Сейчас это как в другой жизни, но я хорошо помню годы, когда был закрыт. Осознав, что мне нравятся парни, я сказал себе, что «унесу этот секрет в могилу». Помню то тяжёлое ощущение, когда ты, кажется, один во Вселенной. Не с кем поделиться, а книги из родительской библиотеки говорят, что это «грех» или «извращение».
Тогда у нас был один компьютер на троих с братьями, медленный модемный Интернет, и я каждый раз чистил историю в браузере. Гуляешь и вдруг накатывает паника: кажется, забыл удалить.
У меня была тайная папка, куда я сохранял фото понравившихся парней. Однажды друг старшего брата нашёл её и рассказал другим, что «Лёша, оказывается, “голубой”». Не уверен, что все поверили, по крайней мере, дальше нескольких колких шуточек — это не пошло. Больше негатива было от неприятия себя и стыда. Я стал ещё более закрытым.
Вскоре ситуация успокоилась, я нашёл подработку у родителей школьного друга. Там я тоже чистил историю просмотров, но начал смотреть анкеты на сайте знакомств. Себе я говорил, что просто хочу написать книгу про смелых людей, которые бросают вызов обществу, собираю материалы.

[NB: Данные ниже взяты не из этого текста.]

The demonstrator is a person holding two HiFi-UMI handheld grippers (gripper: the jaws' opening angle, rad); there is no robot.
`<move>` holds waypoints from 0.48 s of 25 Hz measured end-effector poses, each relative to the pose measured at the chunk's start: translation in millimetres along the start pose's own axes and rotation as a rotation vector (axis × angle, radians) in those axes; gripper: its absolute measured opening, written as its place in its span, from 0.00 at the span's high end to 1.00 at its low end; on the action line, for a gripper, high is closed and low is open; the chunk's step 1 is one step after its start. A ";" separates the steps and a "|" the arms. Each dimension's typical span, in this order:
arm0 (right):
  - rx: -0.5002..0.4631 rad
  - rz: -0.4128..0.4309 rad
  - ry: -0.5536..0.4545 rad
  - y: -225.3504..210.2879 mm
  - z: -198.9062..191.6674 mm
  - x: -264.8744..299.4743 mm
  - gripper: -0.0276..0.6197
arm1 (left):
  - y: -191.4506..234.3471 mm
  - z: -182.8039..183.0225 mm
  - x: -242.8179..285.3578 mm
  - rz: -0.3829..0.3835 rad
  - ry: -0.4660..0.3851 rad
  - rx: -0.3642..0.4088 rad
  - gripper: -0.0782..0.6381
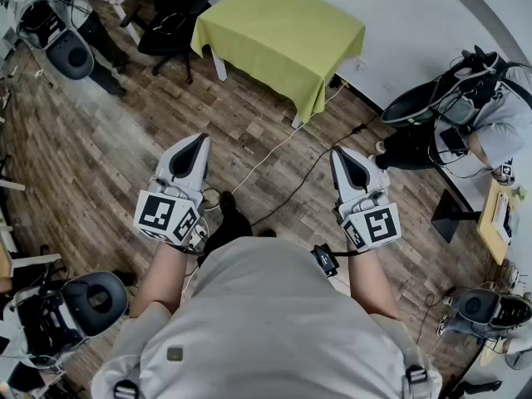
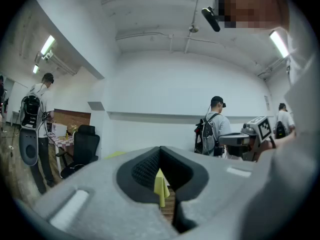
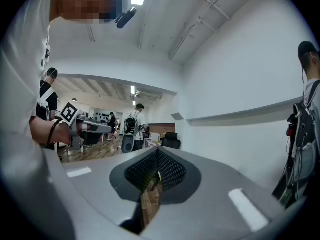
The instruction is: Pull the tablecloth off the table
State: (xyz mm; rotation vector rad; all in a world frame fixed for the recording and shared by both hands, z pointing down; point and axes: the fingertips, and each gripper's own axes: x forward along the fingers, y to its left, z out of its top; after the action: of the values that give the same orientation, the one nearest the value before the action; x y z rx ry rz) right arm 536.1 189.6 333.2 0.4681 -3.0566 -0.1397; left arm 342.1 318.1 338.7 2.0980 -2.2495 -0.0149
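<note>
A yellow-green tablecloth (image 1: 278, 32) covers a small table with white legs at the far side of the room, well ahead of both grippers. My left gripper (image 1: 193, 144) is held at waist height over the wood floor, shut, with nothing in it. My right gripper (image 1: 342, 158) is level with it on the other side, also shut and empty. In the left gripper view a sliver of the tablecloth (image 2: 161, 185) shows through the closed left gripper (image 2: 161, 170). The right gripper view shows only floor past the closed right gripper (image 3: 156, 175).
A black office chair (image 1: 170, 23) stands left of the table. Cables (image 1: 287, 177) run across the floor between me and the table. A person with a backpack (image 1: 465, 110) stands at the right, another person (image 1: 71, 36) at the far left. More gear (image 1: 71, 306) sits at the lower left.
</note>
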 end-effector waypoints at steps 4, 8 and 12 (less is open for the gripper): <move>-0.003 -0.002 0.001 -1.0 -4.5 14.2 0.94 | 12.4 -5.3 7.0 -0.004 0.004 -0.004 0.89; -0.006 0.000 0.007 -0.1 -9.7 36.6 0.94 | 32.5 -10.5 16.3 -0.006 0.007 -0.005 0.89; -0.018 0.005 0.023 4.4 -18.8 68.5 0.94 | 60.5 -17.3 25.4 -0.016 0.003 0.007 0.89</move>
State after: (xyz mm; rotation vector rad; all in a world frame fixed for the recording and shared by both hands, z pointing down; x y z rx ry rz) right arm 470.7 171.6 354.5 0.4580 -3.0313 -0.1609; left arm 281.0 297.7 360.1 2.1181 -2.2345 -0.0041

Когда у меня случился первый опыт, рассказал об этом подруге. Она меня приняла. Это было классное чувство: разделить с кем-то важное, прервать многолетнее молчание «самоцензуры».

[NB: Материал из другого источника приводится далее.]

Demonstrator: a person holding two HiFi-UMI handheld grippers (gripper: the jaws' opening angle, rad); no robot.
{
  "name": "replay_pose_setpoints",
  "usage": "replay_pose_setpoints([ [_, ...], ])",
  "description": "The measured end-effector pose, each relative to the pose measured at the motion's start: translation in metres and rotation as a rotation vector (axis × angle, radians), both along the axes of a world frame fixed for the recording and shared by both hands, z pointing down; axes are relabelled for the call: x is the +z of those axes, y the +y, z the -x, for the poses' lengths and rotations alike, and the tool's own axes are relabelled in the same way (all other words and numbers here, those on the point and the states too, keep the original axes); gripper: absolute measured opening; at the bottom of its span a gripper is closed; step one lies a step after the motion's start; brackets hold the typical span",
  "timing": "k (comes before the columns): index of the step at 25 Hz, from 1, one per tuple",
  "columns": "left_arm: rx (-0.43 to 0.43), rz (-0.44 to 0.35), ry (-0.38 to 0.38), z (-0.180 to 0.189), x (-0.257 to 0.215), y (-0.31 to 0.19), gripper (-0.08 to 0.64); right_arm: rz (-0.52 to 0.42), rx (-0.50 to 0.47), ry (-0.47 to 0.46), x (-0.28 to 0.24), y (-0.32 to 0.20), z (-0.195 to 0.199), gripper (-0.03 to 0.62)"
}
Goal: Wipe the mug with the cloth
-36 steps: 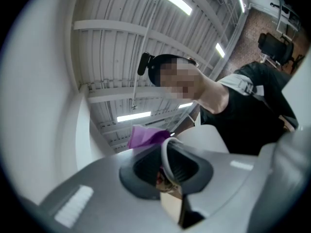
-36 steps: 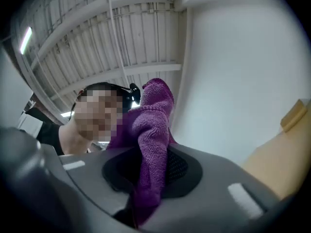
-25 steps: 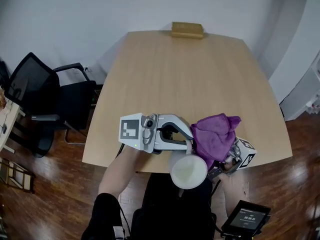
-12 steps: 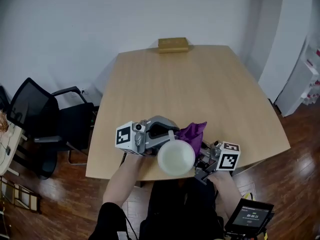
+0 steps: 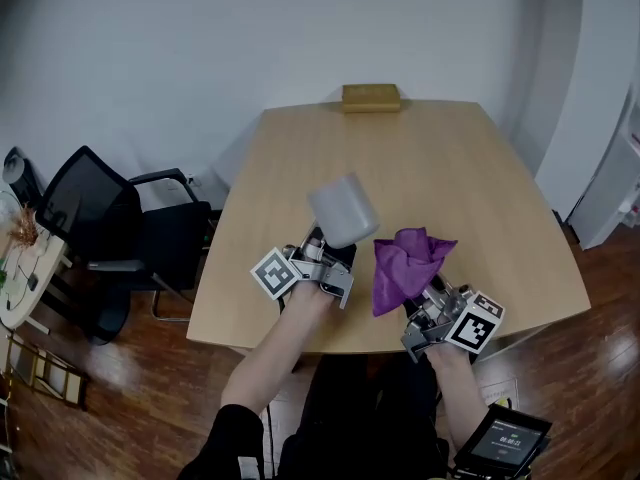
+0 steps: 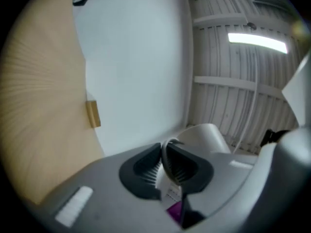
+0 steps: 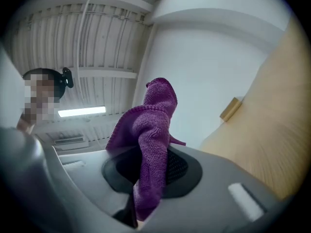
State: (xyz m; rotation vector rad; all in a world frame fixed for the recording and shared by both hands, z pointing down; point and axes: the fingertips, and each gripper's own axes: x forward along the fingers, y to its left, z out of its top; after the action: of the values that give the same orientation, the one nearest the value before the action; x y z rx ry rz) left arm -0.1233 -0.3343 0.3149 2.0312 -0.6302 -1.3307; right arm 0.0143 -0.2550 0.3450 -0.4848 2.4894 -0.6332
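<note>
My left claw (image 5: 322, 253) pinches the mug (image 5: 343, 211) by its handle, raised over the table (image 5: 440, 158). My right claw (image 5: 428, 300) pinches the purple cloth (image 5: 405, 260), bunched upright just beside the mug.

Head view: jaws of left gripper (image 5: 328, 250) covered by mug (image 5: 343, 211); mug's mouth and handle out of sight. Jaws of right gripper (image 5: 422, 296) buried under cloth (image 5: 405, 266). Handheld screen (image 5: 503, 446) cropped by bottom edge, print too small to read. Tan block (image 5: 370, 96) at rear too small to identify.
</note>
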Motion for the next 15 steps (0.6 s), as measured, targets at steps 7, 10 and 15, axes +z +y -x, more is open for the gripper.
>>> replay_pose_setpoints([
  [7,-0.106,0.168,0.127,-0.002,0.026,-0.004,0.058,-0.449,0.206,0.158,-0.061,0.028,0.026,0.065],
  [10,-0.081,0.184,0.178,-0.020,0.029,0.002,0.058,-0.608,0.279,0.269,-0.066,0.032,0.040,0.066],
  [15,-0.058,0.206,0.228,-0.029,0.032,0.011,0.060,-0.527,0.376,0.352,-0.046,0.007,0.025,0.066],
])
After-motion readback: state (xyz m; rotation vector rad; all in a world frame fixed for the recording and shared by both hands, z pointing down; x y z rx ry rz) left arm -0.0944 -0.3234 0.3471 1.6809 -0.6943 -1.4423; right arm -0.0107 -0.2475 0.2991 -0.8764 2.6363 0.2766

Когда много позже мы в Альянсе делали акцию «Радужный гроб» на Невском, я вспоминал этот опыт, когда вроде живёшь, а вроде — «живой труп», изолирован, не можешь поговорить о главном.
С остальными я продолжал «шифроваться». Кроме постоянного самоконтроля (вдруг кто-то узнает?), который отнимал массу сил, неприятно было врать. Когда появился парень, я говорил, что у меня девушка и т.д. Ходил будто не с ним, стесняясь яркой одежды, «манерной», как казалось, походки.
Потом надоело, и я решил, что больше не буду врать. Да, я говорил «любимый человек», выбирал фразы, где непонятен род, это жонглирование окончаниями и родами отнимало энергию, но я перестал врать, что было позитивно.
Позже я принял себя настолько, что мог рассказывать о себе, если не чувствовал угрозы. Оказалось, что большинство страхов, которые я сам себе придумал («а вдруг у мамы случится приступ», «от меня отвернутся друзья» и т.д) — не подтвердились. Стало меньше тревоги, и я чаще чувствовал себя счастливым.
Не понимал тогда только активистов. Зачем они «афишируют личную жизнь», «устраивают провокации с радужными флагами»? Со временем сам стал активистом. Стало понятно, что важно привлекать внимание к проблемам, требовать решения, делиться информацией. Я усваивал то, что общество говорит об активистах, как и раньше об ЛГБТ, не пытаясь разобраться.
Поначалу было непросто. Пикет, казалось, длился сутки, сложно было смотреть прохожим в глаза, хотелось сквозь землю провалиться. Как говорил знакомой её муж, психолог: «Это тебе акция несложная, ты не ЛГБТ. А им помимо агрессии от прохожих приходится бороться со страхом себя».
Группы поддержки и активизм сделали своё дело. Я принял себя настолько, что мог спокойно сделать каминг-аут перед целым залом людей. Я сказал, а что другие подумают — их зона ответственности. Это сделалось чем-то простым, почти незначительным, как мы рассказываем о том, кем работаем.
Поэтому, когда государство, принимая дискриминационные законы, снова пытается загнать ЛГБТ-людей «обратно в шкаф», вернуть ощущение страха и тревоги, очень не хочется сдавать занятые позиции. Свобода, прежде всего, внутри. Но важно оценивать баланс между безопасностью и предательством себя.
Открытость ЛГБТ-людей — то, что уменьшает гомо-, би- и трансфобию. Часто наши страхи — преувеличены. Стоит ли поддаваться им настолько, чтобы совсем исчезать из окружающего пространства?
Об этом и многом другом говорили в субботу во время дискуссии на портале «Парни Плюс» с другими ЛГБТ-людьми.